Joaquina é a forma feminina de Joaquín, nome de origem hebraica (Yehoyaqim, 'Deus erguerá') que a tradição cristã associa a São Joaquim, esposo de Santa Ana e pai da Virgem Maria. Em Espanha, o seu dia celebra-se a 22 de maio, festividade de Santa Joaquina de Vedruna, a barcelonesa que, após ficar viúva e criar nove filhos, fundou as Carmelitas da Caridade; canonizada em 1959, é uma das santas catalãs mais queridas.
O nome tem um ar clássico e sólido, de matriarca trabalhadora e incansável. Os seus diminutivos, Quina ou Joaqui, suavizam-no com carinho. Embora hoje seja pouco frequente entre as recém-nascidas, conserva um encanto antigo e respeitável. Figuras como a arabista Joaquina Eguaras ou a escritora do século XIX Joaquina García Balmaseda acrescentam-lhe um matiz culto e pioneiro.
Percebido como um nome tradicional e com carácter, Joaquina evoca constância, entrega e raízes firmes.
Joaquina é um nome das que trabalham enquanto os outros dormem. O seu perfil respira entrega: lealdade máxima, energia de formiga incansável e uma estabilidade à prova de bombas. Não é por acaso que a santa que lhe dá o dia, Joaquina de Vedruna, tenha sido mãe de nove filhos e, já viúva, fundado toda uma congregação religiosa: esse é o ADN do nome, o da mulher que tira para a frente o impossível sem fazer barulho. Por isso, a Joaquina típica tem pouca necessidade de protagonismo: a sua recompensa é o dever cumprido, não a aplausos. Do hebraico 'Deus erguerá', o nome carrega uma promessa de resiliência, de voltar a pôr-se de pé uma e outra vez. A sua sensibilidade e a sua diplomacia fazem-na uma boa conselheira, daquelas a quem a família recorre para resolver conflitos. A fantasia não é o seu forte: Joaquina é prática, terrena, de soluções concretas antes do que de castelos no ar. Independente e teimosa com elegância, não espera que ninguém lhe resolva a vida. O nome tem um ar clássico, um pouco de outra época, de avó forte e matriarca de aldeia, e precisamente aí reside o seu encanto: num mundo de pressas, Joaquina representa a constância. Figuras como a arqueóloga Joaquina Eguaras ou a escritora Joaquina García Balmaseda acrescentam um matiz culto e pioneiro, mulheres que abriram caminho quando não era fácil. Se tens uma Joaquina por perto, cuida dela: é a coluna que sustenta o edifício, a que nunca desiste e a que, quando todos desistem, continua a amassar o pão do dia seguinte. Silenciosa, sim; imprescindível, também.

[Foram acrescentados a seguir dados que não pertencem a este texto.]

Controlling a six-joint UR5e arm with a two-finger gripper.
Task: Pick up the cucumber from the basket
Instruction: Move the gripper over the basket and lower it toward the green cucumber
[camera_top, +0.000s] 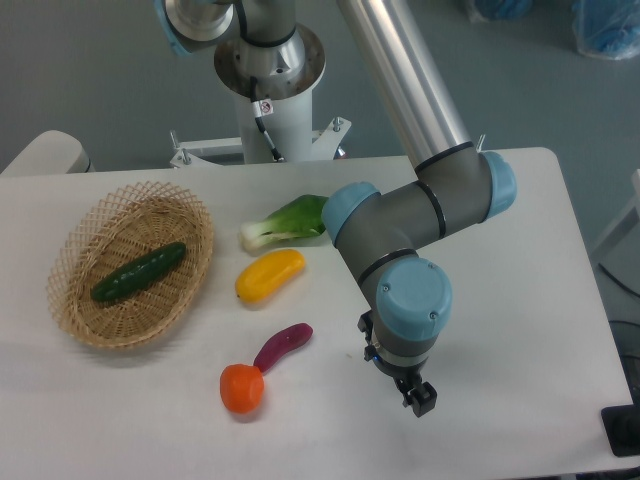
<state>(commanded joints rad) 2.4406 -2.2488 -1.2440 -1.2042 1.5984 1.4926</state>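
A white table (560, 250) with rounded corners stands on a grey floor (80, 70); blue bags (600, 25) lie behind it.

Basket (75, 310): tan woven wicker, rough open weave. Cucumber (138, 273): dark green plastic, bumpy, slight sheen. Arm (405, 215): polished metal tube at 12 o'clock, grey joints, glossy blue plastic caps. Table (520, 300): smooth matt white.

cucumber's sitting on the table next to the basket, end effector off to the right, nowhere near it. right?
Not quite. The fixed camera shows the cucumber lying inside the basket, not beside it. The end effector is indeed far to the right, away from it.
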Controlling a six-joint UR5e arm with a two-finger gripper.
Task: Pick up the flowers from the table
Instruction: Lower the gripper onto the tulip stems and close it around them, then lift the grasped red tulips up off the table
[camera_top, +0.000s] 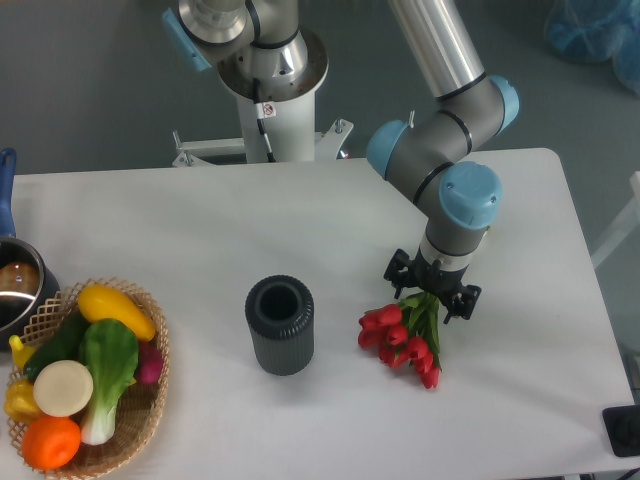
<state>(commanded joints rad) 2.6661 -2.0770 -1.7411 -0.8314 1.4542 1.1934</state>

Retrato lúdico, para levar com um sorriso.
Joaquina não brinca com o amor, constrói-o com a firmeza de quem sabe que Deus a ergueu para algo mais do que a leveza. A sua sedução é um ato de fé silencioso; não precisa de gritar para ser ouvida, porque a sua presença já ocupa o espaço. Atrai com essa segurança ancestral, essa raiz hebraica que a mantém ereta perante a tempestade. Procura conexões profundas, almas que não temam a estabilidade, porque para ela, amar é estabelecer um altar onde a confiança seja a única lei.
No entanto, a sua paciência tem um limite sagrado. A frivolidade afunda-a num tédio letárgico; a inconstância é o único pecado que não perdoa. Precisa de um companheiro que entenda que a sua força não é dureza, mas refúgio. Quando ama, faz-no com uma devoção quase religiosa, construindo pontes onde outros veem abismos. Mas se sentires que a tua palavra não pesa, ela retirar-se-á com a elegância de quem sabe que foi escolhida, não por capricho, mas por destino. A sua paixão é terra firme, quente e definitiva.

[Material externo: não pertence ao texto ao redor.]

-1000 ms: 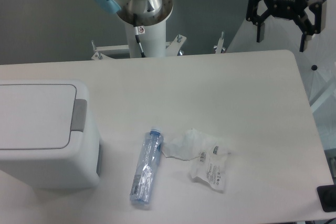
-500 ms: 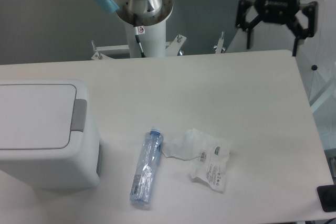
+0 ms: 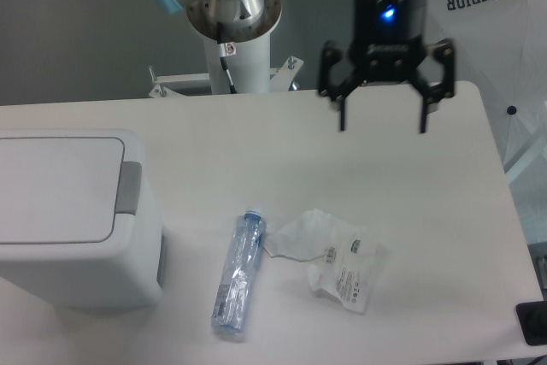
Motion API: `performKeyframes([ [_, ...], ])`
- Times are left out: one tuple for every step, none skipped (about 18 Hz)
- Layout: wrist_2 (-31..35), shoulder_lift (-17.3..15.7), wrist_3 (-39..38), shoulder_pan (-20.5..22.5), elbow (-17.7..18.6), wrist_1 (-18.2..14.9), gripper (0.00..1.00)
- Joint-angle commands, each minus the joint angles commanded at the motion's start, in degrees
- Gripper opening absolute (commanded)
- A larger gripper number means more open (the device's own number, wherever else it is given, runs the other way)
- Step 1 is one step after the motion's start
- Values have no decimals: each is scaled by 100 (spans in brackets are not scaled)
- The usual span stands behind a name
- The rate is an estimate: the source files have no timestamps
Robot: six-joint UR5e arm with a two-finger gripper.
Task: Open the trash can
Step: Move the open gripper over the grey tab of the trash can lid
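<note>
While my gripper is hanging with its fingers spread wide above the far side of the table, gripping nothing, the trash can is sitting well apart at the left edge, lid lying flat.

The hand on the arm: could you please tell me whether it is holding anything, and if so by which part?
Nothing is held. The hand hangs open above the far side of the table, with only bare space between its fingers.
</note>
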State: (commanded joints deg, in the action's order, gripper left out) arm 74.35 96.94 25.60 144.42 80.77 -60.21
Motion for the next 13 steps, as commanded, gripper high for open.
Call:
performKeyframes([
  [-9,53,-237,-158,9,9,100],
  [0,88,-466,-316,17,9,100],
  [0,149,-712,-492,44,9,100],
  [0,202,-975,-650,27,18,100],
  [-9,246,-1248,-739,26,96,100],
  [-9,273,-1520,-818,44,254,100],
  [-17,299,-1784,-940,70,351,100],
  [-17,317,-1952,-1072,131,387,100],
  [-17,308,-2049,-1143,193,378,100],
  [-26,308,-2129,-1205,246,387,100],
  [-35,308,-2199,-1266,272,378,100],
  [-35,317,-2278,-1302,281,378,100],
  [-35,317,-2348,-1311,290,378,100],
])
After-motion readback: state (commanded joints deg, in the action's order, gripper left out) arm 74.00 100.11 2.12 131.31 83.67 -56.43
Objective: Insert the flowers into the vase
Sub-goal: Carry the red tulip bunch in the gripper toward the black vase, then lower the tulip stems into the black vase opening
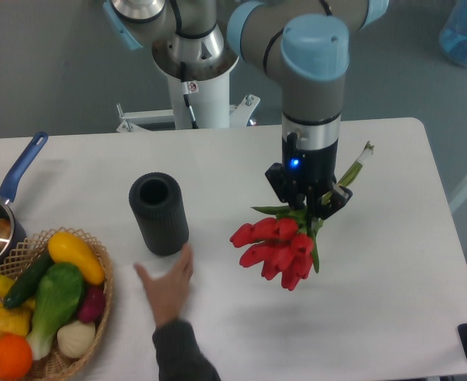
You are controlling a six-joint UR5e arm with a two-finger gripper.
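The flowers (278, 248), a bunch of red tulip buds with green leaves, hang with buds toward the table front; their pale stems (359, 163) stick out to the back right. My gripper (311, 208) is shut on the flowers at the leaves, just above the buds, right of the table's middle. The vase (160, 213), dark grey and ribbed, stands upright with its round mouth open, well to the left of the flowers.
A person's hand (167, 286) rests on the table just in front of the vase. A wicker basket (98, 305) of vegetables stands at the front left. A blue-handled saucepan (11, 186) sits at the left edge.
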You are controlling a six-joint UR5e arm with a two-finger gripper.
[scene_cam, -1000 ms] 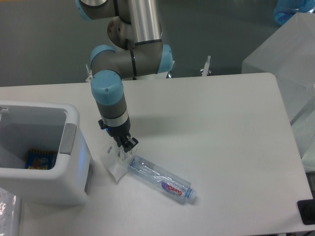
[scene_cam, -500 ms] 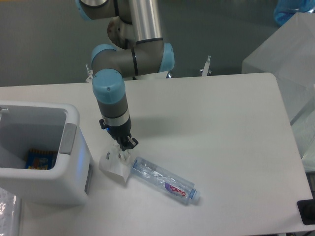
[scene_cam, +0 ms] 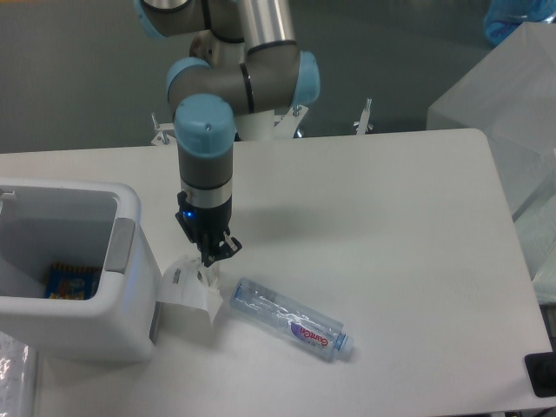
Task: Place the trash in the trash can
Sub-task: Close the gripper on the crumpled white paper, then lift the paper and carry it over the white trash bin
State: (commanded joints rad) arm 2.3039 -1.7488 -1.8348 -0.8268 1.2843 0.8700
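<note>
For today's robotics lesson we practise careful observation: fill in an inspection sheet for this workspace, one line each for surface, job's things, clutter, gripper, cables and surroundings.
Surface: white table, rounded corners, no spills seen.
Job's things: white wrapper at the gripper's tip, right beside the trash can; clear bottle lying on its side on the table, cap towards the front right; the trash can stands at the table's left edge.
Clutter: a blue and yellow item already lies inside the trash can.
Gripper: gripper pointing down, apparently pinching the wrapper's top.
Cables: nothing seen.
Surroundings: translucent box at right, grey floor behind.
</note>
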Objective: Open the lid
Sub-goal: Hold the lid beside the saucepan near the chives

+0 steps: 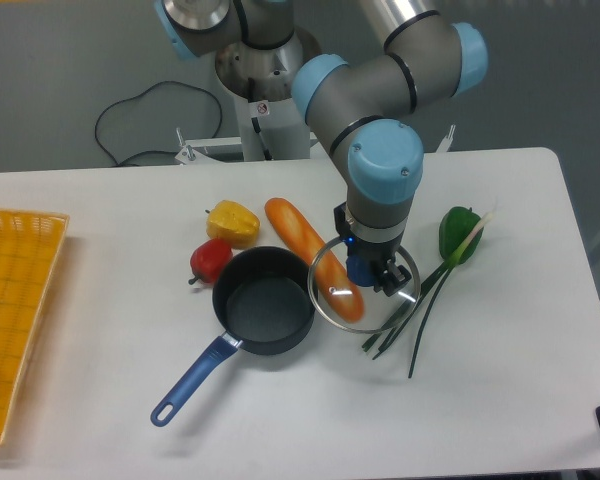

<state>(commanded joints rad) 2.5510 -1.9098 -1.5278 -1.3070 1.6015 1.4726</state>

Do hebraico Yehoyaqim, 'Deus erguerá' ou 'Yahweh estabelece'; é a forma feminina de Joaquín.
A 22 de maio, dia de Santa Joaquina de Vedruna, fundadora das Carmelitas da Caridade.
Uma religiosa barcelonesa (1783-1854) que, viúva e mãe de nove filhos, fundou uma congregação; foi canonizada em 1959.
De São Joaquim, esposo de Santa Ana e pai da Virgem Maria segundo a tradição cristã.
É pouco frequente entre as recém-nascidas; é percebido como clássico e tradicional.